BEGIN

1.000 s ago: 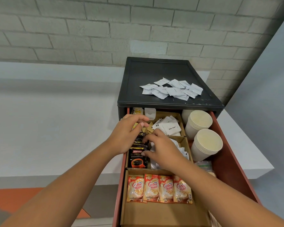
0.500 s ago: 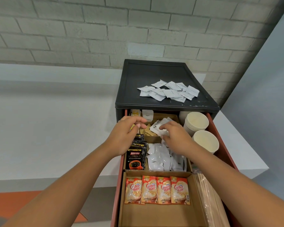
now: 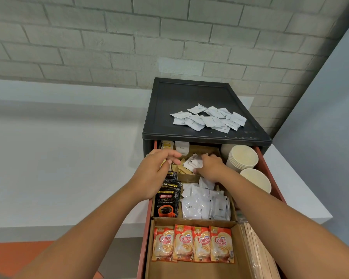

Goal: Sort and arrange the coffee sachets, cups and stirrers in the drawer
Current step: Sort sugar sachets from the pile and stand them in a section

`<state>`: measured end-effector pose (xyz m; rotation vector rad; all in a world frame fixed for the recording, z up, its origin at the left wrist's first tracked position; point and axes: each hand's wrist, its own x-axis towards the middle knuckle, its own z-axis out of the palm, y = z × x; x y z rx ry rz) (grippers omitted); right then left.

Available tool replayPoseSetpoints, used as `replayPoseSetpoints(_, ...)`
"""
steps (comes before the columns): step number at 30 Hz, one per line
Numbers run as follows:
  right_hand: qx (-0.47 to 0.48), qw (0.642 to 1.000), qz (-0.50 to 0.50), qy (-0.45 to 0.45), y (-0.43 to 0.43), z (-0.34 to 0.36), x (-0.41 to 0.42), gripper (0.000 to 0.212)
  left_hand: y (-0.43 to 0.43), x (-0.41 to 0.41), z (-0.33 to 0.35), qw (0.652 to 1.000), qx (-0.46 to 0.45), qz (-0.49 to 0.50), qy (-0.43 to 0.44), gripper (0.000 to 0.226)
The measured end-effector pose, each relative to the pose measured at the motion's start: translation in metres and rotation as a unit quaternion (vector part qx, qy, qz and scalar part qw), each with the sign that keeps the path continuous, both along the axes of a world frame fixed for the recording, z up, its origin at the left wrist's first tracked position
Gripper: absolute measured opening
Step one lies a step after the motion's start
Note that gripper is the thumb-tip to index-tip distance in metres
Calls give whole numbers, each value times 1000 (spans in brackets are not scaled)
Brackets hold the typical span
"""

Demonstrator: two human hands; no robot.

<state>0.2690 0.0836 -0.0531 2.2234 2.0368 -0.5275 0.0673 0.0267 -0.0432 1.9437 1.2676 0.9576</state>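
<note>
Fingers of the right hand curl onto a small bundle of white sachets, pinching it against the thumb in the rear cardboard compartment of the drawer. Just beside it, the left hand hovers with bent fingers over the far end of a row of black Kopiko sachets; I cannot tell whether it holds anything. White coffee packets fill the middle compartment and four Coffee mate sachets line the front one. Stacked paper cups and wooden stirrers sit along the right side. More loose sachets lie on the black cabinet, which stands on a white counter.
</note>
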Motion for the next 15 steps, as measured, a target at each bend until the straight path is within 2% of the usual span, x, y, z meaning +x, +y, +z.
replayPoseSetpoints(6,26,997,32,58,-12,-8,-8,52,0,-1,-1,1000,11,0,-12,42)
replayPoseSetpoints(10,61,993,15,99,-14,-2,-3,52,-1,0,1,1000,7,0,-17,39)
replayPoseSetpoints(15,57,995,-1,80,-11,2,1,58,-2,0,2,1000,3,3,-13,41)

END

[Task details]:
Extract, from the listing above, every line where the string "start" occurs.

[Result of the exercise]:
The measured end-effector pose, each relative to the pose measured at the motion's start: translation in metres and rotation as a unit quaternion (vector part qx, qy, qz and scalar part qw), each with the sign that keeps the path continuous, both along the axes of a world frame fixed for the recording, z up, its origin at the left wrist's first tracked position
Step one lies a step after the motion's start

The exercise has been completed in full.